▶ _Aim of the exercise_
For the records below, print the lines from the line with "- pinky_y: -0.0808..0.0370" through the line with "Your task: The" exactly as written; include both end lines and exclude the rest.

---------- Given information

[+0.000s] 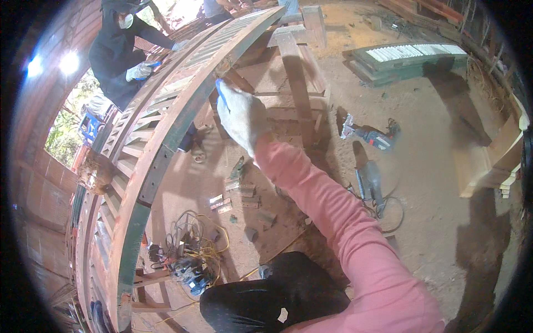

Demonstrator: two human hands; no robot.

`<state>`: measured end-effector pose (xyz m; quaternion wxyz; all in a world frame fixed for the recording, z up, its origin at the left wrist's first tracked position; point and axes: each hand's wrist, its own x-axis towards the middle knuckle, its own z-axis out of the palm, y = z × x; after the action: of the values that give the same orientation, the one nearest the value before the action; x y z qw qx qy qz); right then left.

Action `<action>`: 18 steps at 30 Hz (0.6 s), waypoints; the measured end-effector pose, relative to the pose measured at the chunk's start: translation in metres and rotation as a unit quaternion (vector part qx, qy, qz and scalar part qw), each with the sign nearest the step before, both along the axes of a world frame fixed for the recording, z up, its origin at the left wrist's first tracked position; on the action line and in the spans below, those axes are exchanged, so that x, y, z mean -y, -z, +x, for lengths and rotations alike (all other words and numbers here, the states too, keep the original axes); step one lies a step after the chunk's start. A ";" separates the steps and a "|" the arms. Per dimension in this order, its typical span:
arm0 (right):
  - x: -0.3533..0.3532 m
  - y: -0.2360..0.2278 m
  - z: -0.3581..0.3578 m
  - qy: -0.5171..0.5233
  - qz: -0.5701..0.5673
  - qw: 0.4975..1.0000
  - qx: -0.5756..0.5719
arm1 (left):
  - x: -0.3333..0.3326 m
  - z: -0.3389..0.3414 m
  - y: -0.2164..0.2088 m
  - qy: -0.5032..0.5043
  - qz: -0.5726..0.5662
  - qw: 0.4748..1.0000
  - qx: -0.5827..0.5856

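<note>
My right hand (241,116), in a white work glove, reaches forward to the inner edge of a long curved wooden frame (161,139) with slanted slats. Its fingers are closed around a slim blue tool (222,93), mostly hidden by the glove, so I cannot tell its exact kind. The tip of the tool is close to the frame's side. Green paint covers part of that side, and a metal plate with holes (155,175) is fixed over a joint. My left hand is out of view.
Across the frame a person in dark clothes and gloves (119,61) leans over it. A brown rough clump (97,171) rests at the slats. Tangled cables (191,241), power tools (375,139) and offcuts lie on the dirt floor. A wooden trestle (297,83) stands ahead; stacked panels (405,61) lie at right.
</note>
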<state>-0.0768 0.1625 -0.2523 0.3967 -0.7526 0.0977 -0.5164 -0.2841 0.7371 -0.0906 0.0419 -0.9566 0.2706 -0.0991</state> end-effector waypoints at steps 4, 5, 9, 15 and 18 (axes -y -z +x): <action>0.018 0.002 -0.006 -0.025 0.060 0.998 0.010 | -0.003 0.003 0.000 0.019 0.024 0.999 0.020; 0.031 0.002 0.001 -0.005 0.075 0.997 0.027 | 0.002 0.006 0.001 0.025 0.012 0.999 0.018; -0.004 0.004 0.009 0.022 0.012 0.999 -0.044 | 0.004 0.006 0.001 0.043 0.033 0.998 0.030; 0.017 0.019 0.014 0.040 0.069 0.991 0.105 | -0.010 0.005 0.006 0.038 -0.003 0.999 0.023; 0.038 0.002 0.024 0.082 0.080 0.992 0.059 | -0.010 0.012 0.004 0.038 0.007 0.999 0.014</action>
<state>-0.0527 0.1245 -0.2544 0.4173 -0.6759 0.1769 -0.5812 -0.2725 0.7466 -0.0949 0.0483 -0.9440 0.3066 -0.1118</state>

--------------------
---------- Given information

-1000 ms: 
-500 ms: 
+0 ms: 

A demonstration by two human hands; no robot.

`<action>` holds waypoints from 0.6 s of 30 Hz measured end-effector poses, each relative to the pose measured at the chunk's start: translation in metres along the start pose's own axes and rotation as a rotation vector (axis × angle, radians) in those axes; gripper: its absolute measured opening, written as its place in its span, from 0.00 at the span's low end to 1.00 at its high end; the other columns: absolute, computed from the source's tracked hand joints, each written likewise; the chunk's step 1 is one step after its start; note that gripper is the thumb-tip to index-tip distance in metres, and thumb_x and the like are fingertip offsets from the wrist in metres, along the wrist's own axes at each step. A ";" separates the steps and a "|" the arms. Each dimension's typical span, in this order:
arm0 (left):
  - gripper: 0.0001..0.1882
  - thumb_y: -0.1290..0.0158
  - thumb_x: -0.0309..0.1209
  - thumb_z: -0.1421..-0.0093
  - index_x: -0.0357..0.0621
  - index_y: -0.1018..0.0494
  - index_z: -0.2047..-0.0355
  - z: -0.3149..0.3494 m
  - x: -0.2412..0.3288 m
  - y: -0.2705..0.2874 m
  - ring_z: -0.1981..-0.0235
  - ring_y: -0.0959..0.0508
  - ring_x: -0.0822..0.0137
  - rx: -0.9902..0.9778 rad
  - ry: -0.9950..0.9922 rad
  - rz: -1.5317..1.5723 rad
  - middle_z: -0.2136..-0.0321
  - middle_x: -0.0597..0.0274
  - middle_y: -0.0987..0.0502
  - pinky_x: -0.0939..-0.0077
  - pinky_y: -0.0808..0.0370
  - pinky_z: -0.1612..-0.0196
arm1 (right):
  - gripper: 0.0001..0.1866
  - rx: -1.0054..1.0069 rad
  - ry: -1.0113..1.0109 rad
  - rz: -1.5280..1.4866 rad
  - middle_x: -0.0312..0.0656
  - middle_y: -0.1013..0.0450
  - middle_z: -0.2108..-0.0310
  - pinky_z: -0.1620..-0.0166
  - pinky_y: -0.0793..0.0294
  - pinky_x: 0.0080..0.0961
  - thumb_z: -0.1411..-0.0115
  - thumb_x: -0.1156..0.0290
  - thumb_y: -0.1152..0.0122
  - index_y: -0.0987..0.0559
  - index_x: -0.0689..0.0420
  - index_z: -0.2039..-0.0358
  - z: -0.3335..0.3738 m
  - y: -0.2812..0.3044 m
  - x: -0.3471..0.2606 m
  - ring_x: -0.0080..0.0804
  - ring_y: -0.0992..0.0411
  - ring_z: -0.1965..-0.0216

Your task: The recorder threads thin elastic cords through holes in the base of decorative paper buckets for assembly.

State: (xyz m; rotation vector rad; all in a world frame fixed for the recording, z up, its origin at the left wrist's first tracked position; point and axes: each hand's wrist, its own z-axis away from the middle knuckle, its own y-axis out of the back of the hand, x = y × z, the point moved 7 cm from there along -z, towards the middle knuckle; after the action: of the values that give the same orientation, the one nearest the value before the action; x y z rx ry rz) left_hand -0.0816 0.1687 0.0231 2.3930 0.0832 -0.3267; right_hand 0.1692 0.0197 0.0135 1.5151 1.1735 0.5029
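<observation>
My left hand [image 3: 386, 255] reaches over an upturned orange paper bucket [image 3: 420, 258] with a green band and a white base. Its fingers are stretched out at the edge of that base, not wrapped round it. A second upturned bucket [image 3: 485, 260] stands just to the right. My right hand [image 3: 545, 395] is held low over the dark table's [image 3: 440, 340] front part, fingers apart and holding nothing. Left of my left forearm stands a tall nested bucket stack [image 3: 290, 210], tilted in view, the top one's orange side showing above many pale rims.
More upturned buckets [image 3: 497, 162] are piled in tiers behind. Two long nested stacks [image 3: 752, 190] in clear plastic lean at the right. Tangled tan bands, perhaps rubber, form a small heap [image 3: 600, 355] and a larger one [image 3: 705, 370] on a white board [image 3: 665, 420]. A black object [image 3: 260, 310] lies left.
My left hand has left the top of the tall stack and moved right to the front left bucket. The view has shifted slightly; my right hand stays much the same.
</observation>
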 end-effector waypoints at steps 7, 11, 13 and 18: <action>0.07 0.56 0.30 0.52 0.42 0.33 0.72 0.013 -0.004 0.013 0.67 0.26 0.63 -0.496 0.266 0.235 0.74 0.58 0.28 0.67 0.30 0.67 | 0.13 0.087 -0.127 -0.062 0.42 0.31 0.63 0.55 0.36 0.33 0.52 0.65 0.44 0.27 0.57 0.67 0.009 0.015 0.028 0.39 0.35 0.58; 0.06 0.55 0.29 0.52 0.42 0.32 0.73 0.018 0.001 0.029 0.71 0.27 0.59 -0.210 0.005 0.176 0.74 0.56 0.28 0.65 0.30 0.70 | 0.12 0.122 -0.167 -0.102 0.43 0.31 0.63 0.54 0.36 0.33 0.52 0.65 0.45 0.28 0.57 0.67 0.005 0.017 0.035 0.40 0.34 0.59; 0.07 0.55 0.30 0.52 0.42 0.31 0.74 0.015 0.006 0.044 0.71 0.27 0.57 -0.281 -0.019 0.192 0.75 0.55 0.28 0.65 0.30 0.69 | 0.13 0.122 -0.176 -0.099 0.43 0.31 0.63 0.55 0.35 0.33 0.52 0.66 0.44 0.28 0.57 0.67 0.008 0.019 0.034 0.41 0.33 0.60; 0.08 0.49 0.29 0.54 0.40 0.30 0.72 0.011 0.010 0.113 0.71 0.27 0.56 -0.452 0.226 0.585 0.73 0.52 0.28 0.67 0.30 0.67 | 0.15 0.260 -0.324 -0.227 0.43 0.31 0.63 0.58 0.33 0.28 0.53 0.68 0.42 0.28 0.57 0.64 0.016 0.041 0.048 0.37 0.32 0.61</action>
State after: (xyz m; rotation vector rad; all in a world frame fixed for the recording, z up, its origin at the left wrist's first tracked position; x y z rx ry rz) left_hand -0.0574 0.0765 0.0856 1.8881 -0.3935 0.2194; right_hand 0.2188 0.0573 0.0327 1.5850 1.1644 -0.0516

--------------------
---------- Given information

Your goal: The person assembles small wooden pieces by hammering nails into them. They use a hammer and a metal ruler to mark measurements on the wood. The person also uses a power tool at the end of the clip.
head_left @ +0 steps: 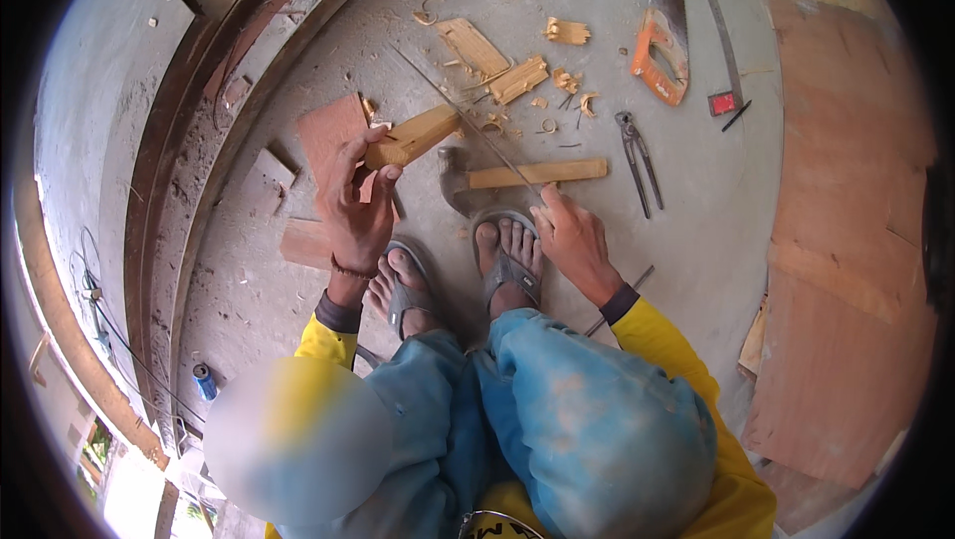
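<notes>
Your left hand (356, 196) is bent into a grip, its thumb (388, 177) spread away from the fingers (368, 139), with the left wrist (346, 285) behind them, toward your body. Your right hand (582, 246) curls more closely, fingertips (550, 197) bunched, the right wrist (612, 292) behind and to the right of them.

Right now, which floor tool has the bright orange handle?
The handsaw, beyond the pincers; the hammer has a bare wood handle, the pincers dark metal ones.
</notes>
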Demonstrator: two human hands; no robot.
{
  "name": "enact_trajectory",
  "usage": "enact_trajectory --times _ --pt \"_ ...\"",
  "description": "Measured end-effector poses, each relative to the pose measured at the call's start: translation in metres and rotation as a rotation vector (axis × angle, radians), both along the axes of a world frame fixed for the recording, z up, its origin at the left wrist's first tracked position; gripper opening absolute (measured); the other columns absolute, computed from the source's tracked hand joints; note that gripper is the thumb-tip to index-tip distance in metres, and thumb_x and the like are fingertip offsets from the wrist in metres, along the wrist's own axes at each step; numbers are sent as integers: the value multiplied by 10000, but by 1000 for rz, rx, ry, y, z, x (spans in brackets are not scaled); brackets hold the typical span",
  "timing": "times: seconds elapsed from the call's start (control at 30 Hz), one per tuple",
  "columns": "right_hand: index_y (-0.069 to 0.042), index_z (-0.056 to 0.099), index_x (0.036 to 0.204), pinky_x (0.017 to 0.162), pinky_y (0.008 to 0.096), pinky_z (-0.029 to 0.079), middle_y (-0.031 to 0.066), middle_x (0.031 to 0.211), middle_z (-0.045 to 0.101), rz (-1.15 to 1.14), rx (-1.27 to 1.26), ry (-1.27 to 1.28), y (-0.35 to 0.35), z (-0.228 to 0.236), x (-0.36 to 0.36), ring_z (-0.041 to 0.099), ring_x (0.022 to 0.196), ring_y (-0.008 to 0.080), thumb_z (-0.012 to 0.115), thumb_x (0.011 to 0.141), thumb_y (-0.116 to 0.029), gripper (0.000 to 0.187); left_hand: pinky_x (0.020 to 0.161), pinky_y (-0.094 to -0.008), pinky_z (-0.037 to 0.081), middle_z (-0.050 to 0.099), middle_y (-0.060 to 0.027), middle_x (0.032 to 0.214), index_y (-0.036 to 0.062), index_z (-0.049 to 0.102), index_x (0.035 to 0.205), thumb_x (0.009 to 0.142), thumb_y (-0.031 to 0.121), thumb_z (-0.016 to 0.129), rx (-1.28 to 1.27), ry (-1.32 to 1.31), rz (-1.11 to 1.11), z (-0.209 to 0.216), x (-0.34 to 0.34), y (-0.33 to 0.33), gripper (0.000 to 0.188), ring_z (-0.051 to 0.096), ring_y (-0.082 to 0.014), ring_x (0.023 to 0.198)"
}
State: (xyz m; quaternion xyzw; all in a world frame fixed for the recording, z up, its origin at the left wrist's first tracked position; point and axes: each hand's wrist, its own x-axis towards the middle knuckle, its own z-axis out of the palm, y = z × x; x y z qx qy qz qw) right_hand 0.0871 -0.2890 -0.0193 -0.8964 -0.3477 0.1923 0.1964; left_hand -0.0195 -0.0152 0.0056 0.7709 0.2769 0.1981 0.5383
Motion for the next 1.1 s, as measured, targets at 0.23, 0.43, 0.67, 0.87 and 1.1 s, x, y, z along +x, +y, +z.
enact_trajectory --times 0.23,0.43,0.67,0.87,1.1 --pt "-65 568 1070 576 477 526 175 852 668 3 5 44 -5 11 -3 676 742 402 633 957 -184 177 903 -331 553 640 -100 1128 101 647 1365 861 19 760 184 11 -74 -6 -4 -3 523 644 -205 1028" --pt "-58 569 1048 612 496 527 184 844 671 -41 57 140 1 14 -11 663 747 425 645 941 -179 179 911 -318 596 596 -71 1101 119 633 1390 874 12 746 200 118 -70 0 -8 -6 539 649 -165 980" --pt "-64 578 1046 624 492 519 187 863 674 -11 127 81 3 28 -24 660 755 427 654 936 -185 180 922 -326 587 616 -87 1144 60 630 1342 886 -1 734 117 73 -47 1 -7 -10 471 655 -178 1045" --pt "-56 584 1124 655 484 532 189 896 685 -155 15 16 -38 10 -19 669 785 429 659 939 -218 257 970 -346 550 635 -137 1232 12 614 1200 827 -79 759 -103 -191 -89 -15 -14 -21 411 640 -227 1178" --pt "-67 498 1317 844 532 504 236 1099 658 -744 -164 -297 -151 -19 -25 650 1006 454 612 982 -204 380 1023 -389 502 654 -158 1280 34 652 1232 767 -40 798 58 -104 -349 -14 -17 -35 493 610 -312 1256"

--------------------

▶ _Response for this exercise_
  - pinky_y: -0.0808..0.0370
  - pinky_z: -0.1612..-0.0196
arm1 (right):
  - gripper: 0.0001..0.1866
  - rx: -1.0054..1.0069 rad
  - ry: -1.0113..1.0109 rad
  - rz: -1.5280..1.4866 rad
  - middle_x: -0.0312..0.0656
  - middle_y: -0.1013..0.0450
  - middle_z: -0.2108..-0.0310
  - pinky_z: -0.1620..-0.0166
  - pinky_y: -0.0793..0.0294
  - pinky_x: 0.0080..0.0961
  - thumb_z: -0.1411..-0.0115
  - thumb_x: -0.1156..0.0290
  - thumb_y: -0.1152..0.0122
  - index_y: -0.0987..0.0559
  - index_x: -0.0689..0.0420
  - index_z: -0.2039..-0.0358
  - z: -0.3335..0.3738 m
  - y: -0.2812..0.3044 m
  - x: -0.3471..0.2606 m
  - ring_x: -0.0080..0.0804
  - ring_y: -0.0992..0.0411
  - ring_z: -0.1965..-0.0216

Your task: The recorder threads thin elastic cords through holes in the base of decorative paper buckets for assembly.

There's nothing left to add to the output.